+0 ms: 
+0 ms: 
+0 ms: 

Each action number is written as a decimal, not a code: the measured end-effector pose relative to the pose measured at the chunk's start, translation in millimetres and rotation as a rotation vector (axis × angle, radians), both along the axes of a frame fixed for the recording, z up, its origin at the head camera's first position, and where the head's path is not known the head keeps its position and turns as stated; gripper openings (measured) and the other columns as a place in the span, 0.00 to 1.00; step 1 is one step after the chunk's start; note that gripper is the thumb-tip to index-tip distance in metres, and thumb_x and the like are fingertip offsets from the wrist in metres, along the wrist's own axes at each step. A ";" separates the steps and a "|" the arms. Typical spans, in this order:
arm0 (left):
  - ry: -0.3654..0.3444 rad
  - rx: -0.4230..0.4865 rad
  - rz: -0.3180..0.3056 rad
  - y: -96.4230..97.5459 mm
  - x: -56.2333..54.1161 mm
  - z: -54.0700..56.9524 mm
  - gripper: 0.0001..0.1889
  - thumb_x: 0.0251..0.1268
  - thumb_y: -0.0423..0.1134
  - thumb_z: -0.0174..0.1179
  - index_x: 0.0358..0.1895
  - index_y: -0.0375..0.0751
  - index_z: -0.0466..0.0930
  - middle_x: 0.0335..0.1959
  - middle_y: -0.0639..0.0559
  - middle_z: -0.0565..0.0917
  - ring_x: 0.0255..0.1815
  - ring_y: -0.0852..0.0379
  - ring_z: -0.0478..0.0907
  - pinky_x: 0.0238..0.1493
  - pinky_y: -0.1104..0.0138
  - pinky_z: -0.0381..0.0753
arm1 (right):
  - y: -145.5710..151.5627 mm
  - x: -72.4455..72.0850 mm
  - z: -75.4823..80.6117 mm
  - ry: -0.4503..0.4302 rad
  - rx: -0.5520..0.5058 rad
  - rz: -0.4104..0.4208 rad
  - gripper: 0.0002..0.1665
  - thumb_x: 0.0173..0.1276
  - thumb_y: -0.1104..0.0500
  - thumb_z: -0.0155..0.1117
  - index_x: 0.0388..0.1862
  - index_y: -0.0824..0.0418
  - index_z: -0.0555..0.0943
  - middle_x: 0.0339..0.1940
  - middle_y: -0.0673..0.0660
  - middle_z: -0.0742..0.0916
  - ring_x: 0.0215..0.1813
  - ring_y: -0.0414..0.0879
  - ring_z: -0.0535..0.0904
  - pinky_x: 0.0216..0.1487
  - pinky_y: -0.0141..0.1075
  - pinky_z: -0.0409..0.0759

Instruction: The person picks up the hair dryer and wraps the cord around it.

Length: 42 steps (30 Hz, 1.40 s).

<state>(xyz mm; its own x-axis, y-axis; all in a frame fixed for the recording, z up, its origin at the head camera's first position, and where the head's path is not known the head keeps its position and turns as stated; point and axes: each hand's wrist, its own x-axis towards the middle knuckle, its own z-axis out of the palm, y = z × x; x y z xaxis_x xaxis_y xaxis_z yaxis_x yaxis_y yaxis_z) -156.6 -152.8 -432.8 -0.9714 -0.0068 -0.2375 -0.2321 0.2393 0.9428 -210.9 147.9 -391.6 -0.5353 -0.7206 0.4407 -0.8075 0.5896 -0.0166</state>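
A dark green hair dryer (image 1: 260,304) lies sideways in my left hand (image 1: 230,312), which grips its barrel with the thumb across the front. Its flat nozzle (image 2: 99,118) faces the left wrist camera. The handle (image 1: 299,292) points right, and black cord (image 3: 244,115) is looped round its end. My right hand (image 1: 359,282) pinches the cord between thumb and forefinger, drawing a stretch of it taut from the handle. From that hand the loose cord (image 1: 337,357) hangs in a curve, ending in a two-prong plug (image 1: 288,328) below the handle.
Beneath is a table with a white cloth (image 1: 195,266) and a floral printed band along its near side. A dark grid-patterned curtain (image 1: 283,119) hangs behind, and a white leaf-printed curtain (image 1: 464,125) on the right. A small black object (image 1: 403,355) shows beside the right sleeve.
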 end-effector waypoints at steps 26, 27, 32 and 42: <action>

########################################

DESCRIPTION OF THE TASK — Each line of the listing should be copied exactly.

RESPONSE TO THIS TASK —
+0 ms: 
+0 ms: 
+0 ms: 

Each action number is written as a decimal, not a code: the measured end-effector pose relative to the pose measured at the chunk's start, translation in millimetres and rotation as a rotation vector (axis × angle, radians), both along the axes of a frame fixed for the recording, z up, its origin at the head camera's first position, and where the head's path is not known the head keeps its position and turns as stated; gripper openings (measured) and the other columns as a place in the span, 0.00 to 1.00; step 1 is one step after the chunk's start; note that gripper is the thumb-tip to index-tip distance in metres, and thumb_x and the like are fingertip offsets from the wrist in metres, along the wrist's own axes at each step. A ";" separates the steps and a "|" the arms. Typical spans, in this order:
arm0 (left):
  - ry: -0.3654..0.3444 rad
  - rx: -0.4230..0.4865 rad
  - rz: -0.3180..0.3056 rad
  - y: -96.4230..97.5459 mm
  - x: -56.2333..54.1161 mm
  - z: -54.0700..56.9524 mm
  - gripper: 0.0001..0.1889
  - thumb_x: 0.0251..0.1268
  - thumb_y: -0.0423..0.1134
  - thumb_z: -0.0174..0.1179
  - index_x: 0.0358..0.1895
  - index_y: -0.0375..0.0751
  - index_z: -0.0466..0.0930
  - middle_x: 0.0335..0.1959
  - middle_y: -0.0639..0.0559
  - middle_z: -0.0565..0.0917
  - ring_x: 0.0255..0.1815
  - ring_y: -0.0852..0.0379
  - ring_z: -0.0478..0.0907
  - pinky_x: 0.0238..0.1493
  - pinky_y: -0.1104..0.0138
  - pinky_z: -0.0381..0.0753
arm1 (right):
  - y: -145.5710..151.5627 mm
  - x: -72.4455..72.0850 mm
  - z: -75.4823..80.6117 mm
  - ry: -0.4503..0.4302 rad
  - rx: -0.5520..0.5058 rad
  - rz: -0.4104..0.4208 rad
  - gripper: 0.0002..0.1665
  - thumb_x: 0.0173..0.1276
  - thumb_y: -0.1104..0.0500
  - thumb_z: -0.0155..0.1117
  - index_x: 0.0388..0.1862
  - index_y: -0.0824..0.0418
  - index_z: -0.0555..0.0943
  - middle_x: 0.0339..0.1940
  - middle_y: -0.0673..0.0660
  - middle_z: -0.0742..0.0916
  - ring_x: 0.0215..0.1813
  - ring_y: -0.0414..0.0879
  - ring_z: -0.0535..0.0904
  - pinky_x: 0.0216..0.1487
  - pinky_y: -0.0141..0.1075
  - pinky_z: -0.0409..0.0759

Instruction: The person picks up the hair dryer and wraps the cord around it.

Length: 42 steps (30 Hz, 1.40 s).

<state>(xyz mm; its own x-axis, y-axis; all in a frame fixed for the recording, z up, its origin at the head camera's first position, and where the head's path is not known the head keeps its position and turns as stated; point and axes: each hand's wrist, its own x-axis towards the middle knuckle, its own z-axis out of the palm, y = z × x; x y z xaxis_x xaxis_y xaxis_z yaxis_x yaxis_y yaxis_z) -156.6 -152.8 -432.8 -0.9714 -0.0068 -0.2375 -0.2321 0.2393 0.9428 -210.9 147.9 -391.6 -0.5353 -0.7206 0.4407 -0.8075 0.5896 -0.0166</state>
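A dark green hair dryer (image 1: 260,304) lies sideways in my left hand (image 1: 230,312), which grips its barrel with the thumb across the front. Its flat nozzle (image 2: 99,118) faces the left wrist camera. The handle (image 1: 299,292) points right, and black cord (image 3: 244,115) is looped round its end. My right hand (image 1: 359,282) pinches the cord between thumb and forefinger, drawing a stretch of it taut from the handle. From that hand the loose cord (image 1: 337,357) hangs in a curve, ending in a two-prong plug (image 1: 288,328) below the handle.
Beneath is a table with a white cloth (image 1: 195,266) and a floral printed band along its near side. A dark grid-patterned curtain (image 1: 283,119) hangs behind, and a white leaf-printed curtain (image 1: 464,125) on the right. A small black object (image 1: 403,355) shows beside the right sleeve.
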 end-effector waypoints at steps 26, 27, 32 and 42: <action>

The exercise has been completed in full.